491 Whilst the use of a clipboard was minimal, having seen the plaintiff on video, it was understandable that he would have had problems using the clipboard and that he would have had to keep it under his left arm to keep his right arm free to do other tasks such as open doors. Not having any real use of his left shoulder, all tasks had to be performed right handed, thereby increasing right shoulder pain.
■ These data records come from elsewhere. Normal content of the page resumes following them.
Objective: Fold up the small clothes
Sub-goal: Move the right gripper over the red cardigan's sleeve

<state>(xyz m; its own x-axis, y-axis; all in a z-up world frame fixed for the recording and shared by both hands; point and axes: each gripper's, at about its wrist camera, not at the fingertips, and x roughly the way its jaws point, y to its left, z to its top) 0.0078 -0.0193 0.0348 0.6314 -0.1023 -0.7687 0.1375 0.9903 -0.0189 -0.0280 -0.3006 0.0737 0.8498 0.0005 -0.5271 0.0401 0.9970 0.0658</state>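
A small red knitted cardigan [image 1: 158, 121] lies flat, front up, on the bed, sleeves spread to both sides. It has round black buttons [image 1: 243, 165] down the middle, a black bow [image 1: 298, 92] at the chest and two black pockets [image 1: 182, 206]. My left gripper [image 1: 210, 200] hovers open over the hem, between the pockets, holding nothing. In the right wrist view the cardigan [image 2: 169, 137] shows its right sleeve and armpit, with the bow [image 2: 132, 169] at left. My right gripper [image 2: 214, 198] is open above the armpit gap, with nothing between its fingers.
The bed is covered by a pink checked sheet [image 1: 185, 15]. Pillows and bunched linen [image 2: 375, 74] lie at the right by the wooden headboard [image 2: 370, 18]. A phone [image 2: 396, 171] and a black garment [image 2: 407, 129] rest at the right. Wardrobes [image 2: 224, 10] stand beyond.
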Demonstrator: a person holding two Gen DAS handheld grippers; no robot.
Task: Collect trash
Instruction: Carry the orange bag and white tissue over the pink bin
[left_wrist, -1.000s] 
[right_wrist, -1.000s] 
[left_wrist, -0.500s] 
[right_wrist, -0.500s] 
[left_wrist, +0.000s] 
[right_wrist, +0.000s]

492 Whilst Dr Thomas thought the plaintiff possibly had a capacity to perform gatehouse duties on a half time basis because of his pain levels and unreliability, he considered that the plaintiff could not return to the gatehouse in any shape or form until his condition improved.
493 Given the plaintiff’s difficulties working at the gatehouse on even the most minimal tasks, and the permanent nature of his left shoulder condition, I am satisfied that his inability to work even in these minimal duties is permanent.
494 Even if he could return to half time duties, which I consider highly unlikely, the plaintiff has suffered the requisite loss of earning capacity of forty per cent.
495 I am also required to consider issues of retraining and rehabilitation pursuant to subsection (g).
496 In light of my findings as to the plaintiff’s impairment and his incapacity for employment, I am satisfied there is no rehabilitation or retraining that would be appropriate to be undertaken by the plaintiff which would alter the situation that he has a permanent loss of earning capacity of forty per cent or more. As rehabilitation and retraining have nothing to offer the plaintiff in terms of his capacity for employment, the plaintiff has satisfied the requirements of s.134AB(38)(g).
497 Accordingly, I grant leave to the plaintiff to bring proceedings for damages for pain and suffering and loss of earning capacity.